Task to carry out » Exact repetition of a range: find the line containing "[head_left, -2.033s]" and the line containing "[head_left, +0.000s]" in the material below, then repeat both and all lines between them, leaving pictures out.

Source data »
▼
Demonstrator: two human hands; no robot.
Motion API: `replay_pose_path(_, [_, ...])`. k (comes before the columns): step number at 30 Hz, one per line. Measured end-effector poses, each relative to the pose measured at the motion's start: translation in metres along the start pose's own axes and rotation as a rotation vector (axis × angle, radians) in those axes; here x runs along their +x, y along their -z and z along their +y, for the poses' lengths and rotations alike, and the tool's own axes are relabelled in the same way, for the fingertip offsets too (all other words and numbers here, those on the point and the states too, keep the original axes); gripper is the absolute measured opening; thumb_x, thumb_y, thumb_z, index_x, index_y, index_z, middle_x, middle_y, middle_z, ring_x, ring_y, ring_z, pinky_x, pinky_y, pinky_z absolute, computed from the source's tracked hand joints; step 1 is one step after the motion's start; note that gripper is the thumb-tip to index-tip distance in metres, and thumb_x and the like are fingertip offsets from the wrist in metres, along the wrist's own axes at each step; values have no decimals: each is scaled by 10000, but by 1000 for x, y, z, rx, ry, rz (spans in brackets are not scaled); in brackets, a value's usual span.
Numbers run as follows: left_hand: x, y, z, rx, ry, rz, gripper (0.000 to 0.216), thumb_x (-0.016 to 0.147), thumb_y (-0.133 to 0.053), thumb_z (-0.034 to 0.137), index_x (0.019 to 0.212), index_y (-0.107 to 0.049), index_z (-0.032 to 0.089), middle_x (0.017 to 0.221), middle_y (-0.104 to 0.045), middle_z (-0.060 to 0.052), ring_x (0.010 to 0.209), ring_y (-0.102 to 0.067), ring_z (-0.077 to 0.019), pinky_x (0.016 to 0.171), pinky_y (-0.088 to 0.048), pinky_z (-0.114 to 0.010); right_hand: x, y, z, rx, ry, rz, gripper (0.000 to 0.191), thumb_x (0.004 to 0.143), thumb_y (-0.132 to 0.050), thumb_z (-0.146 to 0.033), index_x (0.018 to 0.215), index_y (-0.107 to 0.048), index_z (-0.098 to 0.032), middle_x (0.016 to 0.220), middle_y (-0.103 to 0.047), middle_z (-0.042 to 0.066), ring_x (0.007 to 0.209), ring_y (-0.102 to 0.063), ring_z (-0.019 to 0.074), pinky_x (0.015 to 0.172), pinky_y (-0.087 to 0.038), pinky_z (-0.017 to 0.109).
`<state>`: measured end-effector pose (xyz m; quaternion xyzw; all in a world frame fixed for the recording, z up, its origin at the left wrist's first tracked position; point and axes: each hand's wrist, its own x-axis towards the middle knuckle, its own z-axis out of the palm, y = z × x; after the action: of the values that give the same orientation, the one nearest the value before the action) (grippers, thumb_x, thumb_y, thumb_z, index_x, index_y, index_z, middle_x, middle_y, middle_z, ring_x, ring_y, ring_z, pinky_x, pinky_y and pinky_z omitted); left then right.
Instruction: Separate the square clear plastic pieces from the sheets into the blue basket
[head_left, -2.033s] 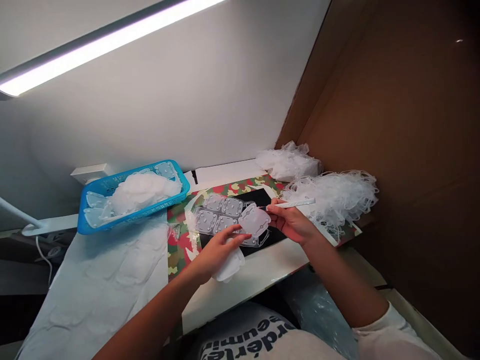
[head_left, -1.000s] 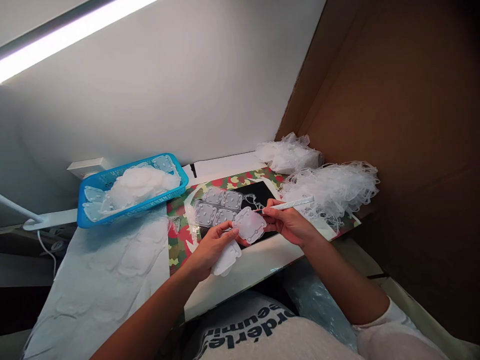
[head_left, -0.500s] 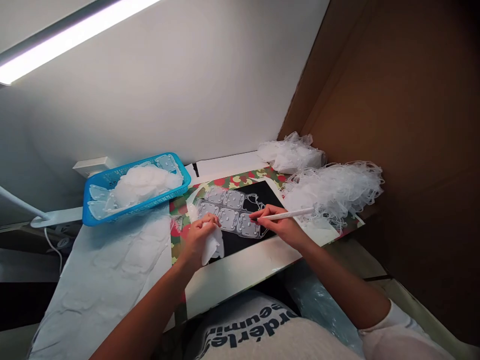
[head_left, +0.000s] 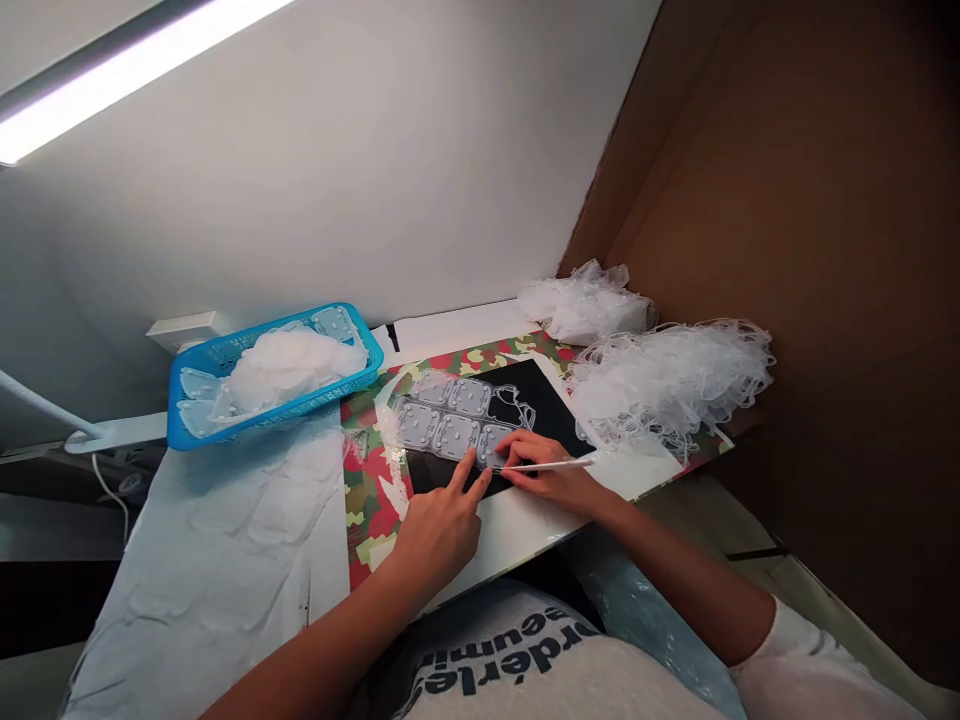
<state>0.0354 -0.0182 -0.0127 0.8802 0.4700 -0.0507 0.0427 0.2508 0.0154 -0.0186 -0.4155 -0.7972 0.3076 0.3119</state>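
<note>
A clear plastic sheet of moulded square pieces [head_left: 450,422] lies on a black mat [head_left: 544,405] over a camouflage-patterned board [head_left: 369,488]. My left hand [head_left: 442,525] rests at the sheet's near edge, index and middle fingers stretched onto it, nothing visible in the palm. My right hand [head_left: 547,470] is closed on a thin white pen-like tool [head_left: 559,464], its tip at the sheet's near right piece.
A blue basket [head_left: 196,432] with clear plastic pieces stands at the left. Two heaps of white plastic trimmings [head_left: 667,380] lie at the right beside a cardboard wall [head_left: 787,220]. A pale embossed sheet [head_left: 217,560] covers the left of the table. A lamp bar glows above.
The single clear piece held up between both hands is gone from them. My left hand no longer shows its stack of pieces and presses on the sheet. My right hand lowered the tool.
</note>
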Motion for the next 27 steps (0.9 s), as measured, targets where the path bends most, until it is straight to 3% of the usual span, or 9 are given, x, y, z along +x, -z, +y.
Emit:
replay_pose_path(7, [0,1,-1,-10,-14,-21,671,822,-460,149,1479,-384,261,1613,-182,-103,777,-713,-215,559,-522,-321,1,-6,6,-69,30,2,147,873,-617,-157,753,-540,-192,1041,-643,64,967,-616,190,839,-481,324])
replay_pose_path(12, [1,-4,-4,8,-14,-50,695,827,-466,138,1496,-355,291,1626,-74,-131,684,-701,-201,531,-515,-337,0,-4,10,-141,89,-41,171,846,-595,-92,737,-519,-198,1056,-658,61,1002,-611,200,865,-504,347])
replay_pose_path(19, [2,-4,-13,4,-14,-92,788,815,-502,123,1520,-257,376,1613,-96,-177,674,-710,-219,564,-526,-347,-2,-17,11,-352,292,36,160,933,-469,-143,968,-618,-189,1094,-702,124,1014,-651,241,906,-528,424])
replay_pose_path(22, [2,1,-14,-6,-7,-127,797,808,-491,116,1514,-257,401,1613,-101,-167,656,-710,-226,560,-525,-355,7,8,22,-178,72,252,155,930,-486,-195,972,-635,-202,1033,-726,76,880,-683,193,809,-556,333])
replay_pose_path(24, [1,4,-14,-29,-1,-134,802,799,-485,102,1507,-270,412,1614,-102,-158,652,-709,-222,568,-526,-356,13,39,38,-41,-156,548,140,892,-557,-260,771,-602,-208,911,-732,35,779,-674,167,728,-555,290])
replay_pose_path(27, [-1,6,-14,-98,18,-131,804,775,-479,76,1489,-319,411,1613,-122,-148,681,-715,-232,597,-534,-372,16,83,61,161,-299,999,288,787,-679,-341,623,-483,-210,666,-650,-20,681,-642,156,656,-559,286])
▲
Exercise output »
[head_left, -2.033s] 
[head_left, -1.000s] 
[head_left, -0.500s] 
[head_left, +0.000s] 

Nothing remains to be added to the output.